→ Your instructions
Where a line below holds the string "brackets", that line goes into the answer.
________________________________________
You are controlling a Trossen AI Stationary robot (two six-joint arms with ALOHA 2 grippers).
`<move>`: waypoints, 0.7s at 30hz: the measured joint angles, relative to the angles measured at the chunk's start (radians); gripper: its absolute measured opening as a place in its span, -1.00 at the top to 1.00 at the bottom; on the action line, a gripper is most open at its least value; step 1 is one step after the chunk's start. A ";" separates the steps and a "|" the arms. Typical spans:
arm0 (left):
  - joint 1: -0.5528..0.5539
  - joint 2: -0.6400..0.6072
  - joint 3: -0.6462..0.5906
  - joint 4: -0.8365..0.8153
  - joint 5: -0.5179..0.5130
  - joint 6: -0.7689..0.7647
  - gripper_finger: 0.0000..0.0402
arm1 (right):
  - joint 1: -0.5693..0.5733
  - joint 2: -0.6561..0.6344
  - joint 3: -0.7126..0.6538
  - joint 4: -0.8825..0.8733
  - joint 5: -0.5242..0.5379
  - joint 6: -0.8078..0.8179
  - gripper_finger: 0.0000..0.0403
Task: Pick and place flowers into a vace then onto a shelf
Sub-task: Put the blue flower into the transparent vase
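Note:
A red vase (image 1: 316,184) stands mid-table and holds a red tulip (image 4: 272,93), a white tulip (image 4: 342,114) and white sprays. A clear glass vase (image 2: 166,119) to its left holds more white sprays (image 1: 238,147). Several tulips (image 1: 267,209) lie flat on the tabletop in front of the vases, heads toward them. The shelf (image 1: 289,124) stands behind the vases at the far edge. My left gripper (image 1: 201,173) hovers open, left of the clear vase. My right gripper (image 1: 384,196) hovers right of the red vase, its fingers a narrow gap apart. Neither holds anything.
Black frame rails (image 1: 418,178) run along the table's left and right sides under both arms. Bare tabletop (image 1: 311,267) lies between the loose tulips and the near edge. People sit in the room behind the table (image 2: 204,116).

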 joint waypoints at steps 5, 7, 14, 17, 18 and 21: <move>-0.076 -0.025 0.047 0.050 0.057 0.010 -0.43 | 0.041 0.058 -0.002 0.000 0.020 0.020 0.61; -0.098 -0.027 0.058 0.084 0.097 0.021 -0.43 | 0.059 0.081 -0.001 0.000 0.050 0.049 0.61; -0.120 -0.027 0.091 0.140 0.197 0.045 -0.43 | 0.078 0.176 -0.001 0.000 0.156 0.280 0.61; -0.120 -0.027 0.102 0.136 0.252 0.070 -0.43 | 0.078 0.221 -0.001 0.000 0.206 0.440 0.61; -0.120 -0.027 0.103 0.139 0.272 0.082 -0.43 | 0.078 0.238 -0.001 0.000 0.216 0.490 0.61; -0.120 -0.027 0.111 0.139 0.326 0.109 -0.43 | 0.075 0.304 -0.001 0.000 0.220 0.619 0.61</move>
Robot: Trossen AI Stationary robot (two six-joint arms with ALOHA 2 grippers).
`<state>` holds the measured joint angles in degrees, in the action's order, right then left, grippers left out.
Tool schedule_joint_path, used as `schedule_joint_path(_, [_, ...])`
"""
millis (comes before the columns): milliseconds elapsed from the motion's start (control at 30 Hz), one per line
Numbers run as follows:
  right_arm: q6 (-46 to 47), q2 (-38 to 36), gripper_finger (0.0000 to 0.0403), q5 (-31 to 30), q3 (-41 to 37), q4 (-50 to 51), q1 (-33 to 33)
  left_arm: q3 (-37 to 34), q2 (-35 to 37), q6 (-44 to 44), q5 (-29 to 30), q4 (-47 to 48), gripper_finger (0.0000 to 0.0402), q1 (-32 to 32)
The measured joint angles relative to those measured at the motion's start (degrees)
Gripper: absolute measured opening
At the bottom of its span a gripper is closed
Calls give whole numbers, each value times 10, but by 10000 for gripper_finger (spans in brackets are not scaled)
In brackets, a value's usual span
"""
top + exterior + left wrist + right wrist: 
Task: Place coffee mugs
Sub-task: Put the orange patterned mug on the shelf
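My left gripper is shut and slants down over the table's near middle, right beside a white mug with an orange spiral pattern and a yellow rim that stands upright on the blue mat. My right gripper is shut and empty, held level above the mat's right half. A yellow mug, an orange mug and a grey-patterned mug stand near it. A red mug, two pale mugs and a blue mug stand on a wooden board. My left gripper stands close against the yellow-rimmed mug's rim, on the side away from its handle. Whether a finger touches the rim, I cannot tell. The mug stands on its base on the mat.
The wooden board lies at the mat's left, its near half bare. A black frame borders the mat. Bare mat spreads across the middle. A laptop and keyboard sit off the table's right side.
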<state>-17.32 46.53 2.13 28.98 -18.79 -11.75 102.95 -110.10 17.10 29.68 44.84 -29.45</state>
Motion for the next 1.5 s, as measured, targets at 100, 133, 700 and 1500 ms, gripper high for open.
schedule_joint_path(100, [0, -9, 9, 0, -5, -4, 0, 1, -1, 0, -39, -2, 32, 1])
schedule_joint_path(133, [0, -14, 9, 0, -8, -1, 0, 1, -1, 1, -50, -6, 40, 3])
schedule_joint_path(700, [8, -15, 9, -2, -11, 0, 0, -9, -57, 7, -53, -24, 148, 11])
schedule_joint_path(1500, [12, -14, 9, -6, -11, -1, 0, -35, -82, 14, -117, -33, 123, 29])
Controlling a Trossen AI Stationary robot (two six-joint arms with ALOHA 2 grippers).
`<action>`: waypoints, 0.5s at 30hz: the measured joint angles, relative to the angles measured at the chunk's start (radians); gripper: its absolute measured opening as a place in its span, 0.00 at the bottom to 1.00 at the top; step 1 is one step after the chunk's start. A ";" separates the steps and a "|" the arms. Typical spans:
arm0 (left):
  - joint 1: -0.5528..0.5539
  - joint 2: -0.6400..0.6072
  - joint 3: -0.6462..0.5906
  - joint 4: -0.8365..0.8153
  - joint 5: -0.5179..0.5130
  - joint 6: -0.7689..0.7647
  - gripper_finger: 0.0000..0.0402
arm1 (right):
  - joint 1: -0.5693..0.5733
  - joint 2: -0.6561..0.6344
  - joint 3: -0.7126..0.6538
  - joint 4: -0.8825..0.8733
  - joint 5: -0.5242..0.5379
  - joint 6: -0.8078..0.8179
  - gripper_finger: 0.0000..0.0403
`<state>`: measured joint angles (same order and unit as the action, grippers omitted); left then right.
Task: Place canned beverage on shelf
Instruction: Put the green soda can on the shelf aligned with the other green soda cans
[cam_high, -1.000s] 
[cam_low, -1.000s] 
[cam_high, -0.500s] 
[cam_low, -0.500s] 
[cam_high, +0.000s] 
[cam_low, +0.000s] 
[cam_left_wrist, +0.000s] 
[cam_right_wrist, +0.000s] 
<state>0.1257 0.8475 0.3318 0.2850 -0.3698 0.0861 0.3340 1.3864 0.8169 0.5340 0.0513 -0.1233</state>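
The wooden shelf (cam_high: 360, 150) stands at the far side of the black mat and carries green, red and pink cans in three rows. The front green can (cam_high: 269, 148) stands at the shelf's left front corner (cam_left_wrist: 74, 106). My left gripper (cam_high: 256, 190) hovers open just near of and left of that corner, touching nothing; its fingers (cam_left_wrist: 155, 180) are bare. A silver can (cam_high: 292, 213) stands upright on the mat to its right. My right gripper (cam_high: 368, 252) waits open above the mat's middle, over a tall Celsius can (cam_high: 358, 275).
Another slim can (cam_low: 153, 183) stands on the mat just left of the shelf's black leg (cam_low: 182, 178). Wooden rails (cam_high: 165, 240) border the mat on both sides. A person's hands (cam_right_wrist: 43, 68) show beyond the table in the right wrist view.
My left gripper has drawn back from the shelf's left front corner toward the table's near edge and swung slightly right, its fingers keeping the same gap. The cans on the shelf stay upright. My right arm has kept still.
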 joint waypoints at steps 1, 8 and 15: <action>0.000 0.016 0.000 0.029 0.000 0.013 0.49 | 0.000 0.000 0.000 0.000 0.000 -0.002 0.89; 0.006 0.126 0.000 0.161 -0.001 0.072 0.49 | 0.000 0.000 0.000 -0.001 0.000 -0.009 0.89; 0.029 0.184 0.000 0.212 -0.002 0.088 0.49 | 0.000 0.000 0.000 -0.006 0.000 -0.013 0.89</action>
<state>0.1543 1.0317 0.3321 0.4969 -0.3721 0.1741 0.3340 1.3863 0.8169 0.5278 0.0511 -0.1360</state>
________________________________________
→ Your response
Calls give whole numbers, each value times 10, but by 10000 for gripper_finger (spans in brackets are not scaled)
In brackets, a value's usual span

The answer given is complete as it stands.